> _PROBLEM_:
To complete the exercise, write out all the data exactly.

#####

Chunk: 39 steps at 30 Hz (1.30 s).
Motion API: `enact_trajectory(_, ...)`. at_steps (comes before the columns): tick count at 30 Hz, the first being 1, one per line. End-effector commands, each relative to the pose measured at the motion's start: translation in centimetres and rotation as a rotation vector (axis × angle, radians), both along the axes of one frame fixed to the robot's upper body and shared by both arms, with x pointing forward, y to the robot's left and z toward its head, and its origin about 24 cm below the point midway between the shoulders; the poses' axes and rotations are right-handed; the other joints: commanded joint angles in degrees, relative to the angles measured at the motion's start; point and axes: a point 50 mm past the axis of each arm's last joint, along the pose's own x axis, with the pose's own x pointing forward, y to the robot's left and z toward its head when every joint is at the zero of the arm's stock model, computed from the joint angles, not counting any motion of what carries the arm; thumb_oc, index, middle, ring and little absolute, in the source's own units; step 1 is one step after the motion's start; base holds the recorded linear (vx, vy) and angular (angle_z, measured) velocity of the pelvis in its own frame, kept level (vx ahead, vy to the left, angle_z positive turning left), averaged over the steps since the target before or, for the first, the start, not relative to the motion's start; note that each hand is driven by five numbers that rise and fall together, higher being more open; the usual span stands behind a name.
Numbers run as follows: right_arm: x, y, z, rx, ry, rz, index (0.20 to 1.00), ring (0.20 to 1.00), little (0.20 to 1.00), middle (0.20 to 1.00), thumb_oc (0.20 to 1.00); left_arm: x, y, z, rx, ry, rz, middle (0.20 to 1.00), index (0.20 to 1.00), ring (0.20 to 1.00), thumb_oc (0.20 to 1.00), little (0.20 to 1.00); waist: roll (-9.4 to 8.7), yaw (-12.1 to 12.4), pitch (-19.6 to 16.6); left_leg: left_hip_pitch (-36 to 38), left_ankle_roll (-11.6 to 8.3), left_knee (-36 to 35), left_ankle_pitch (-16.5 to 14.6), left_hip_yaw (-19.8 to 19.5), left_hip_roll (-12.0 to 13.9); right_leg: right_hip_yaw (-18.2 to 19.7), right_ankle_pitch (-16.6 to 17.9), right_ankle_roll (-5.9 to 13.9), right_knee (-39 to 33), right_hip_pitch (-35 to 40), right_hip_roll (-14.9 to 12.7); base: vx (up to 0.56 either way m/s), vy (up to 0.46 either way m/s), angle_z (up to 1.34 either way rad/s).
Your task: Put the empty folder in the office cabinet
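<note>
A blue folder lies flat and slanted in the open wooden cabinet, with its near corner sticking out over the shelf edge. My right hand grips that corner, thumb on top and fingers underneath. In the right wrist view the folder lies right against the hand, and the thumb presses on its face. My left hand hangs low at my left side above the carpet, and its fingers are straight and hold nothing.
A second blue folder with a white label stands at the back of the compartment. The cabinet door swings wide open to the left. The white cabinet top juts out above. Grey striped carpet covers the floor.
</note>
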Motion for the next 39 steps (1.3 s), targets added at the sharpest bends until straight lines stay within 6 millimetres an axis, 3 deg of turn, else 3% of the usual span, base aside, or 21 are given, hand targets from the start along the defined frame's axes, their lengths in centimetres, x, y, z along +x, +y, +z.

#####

> _SOLUTION TO THIS EXERCISE_:
Chunk: 39 steps at 30 Hz (1.30 s).
Motion API: `enact_trajectory(_, ...)`. at_steps (comes before the columns): tick count at 30 Hz, the first being 1, one per line. End-effector commands, each relative to the pose measured at the motion's start: translation in centimetres and rotation as a rotation vector (axis × angle, radians), both along the axes of one frame fixed to the robot's upper body and shared by both arms, with x pointing forward, y to the robot's left and z toward its head, and its origin about 24 cm below the point midway between the shoulders; the poses' axes and rotations are right-handed; the other joints: commanded joint angles in degrees, relative to the angles measured at the motion's start; point and axes: a point 50 mm past the axis of each arm's last joint, along the pose's own x axis, with the pose's own x pointing forward, y to the robot's left and z toward its head when every joint is at the zero of the arm's stock model, computed from the joint angles, not counting any motion of what carries the arm; thumb_oc, index, middle, ring and little absolute, in the source's own units; step 1 is one step after the motion's start; base holds the recorded linear (vx, vy) and angular (angle_z, measured) velocity of the pelvis in its own frame, kept level (vx ahead, vy to the left, angle_z positive turning left), averaged over the steps since the target before or, for the first, the start, not relative to the motion's start; note that each hand is driven by five numbers that rise and fall together, higher being more open; the usual span stands behind a name.
Numbers run as follows: right_arm: x, y, z, rx, ry, rz, index (0.20 to 1.00), ring (0.20 to 1.00), little (0.20 to 1.00), middle (0.20 to 1.00), thumb_oc (0.20 to 1.00); left_arm: x, y, z, rx, ry, rz, middle (0.20 to 1.00), index (0.20 to 1.00), ring (0.20 to 1.00), thumb_oc (0.20 to 1.00), little (0.20 to 1.00); waist: roll (-9.4 to 8.7), yaw (-12.1 to 12.4), pitch (-19.6 to 16.6); left_leg: left_hip_pitch (-36 to 38), left_ankle_roll (-11.6 to 8.3), left_knee (-36 to 35), left_ankle_pitch (-16.5 to 14.6), left_hip_yaw (-19.8 to 19.5), left_hip_roll (-12.0 to 13.9); right_leg: right_hip_yaw (-18.2 to 19.7), right_ankle_pitch (-16.6 to 17.9), right_ankle_roll (-5.9 to 13.9), right_knee (-39 to 33), right_hip_pitch (-35 to 40), right_hip_roll (-14.9 to 12.7); base: vx (up to 0.56 either way m/s), vy (up to 0.46 either way m/s), angle_z (up to 1.34 either way rad/s).
Your task: Put the empty folder in the office cabinet
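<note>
A blue folder lies flat and slanted in the open wooden cabinet, with its near corner sticking out over the shelf edge. My right hand grips that corner, thumb on top and fingers underneath. In the right wrist view the folder lies right against the hand, and the thumb presses on its face. My left hand hangs low at my left side above the carpet, and its fingers are straight and hold nothing.
A second blue folder with a white label stands at the back of the compartment. The cabinet door swings wide open to the left. The white cabinet top juts out above. Grey striped carpet covers the floor.
</note>
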Motion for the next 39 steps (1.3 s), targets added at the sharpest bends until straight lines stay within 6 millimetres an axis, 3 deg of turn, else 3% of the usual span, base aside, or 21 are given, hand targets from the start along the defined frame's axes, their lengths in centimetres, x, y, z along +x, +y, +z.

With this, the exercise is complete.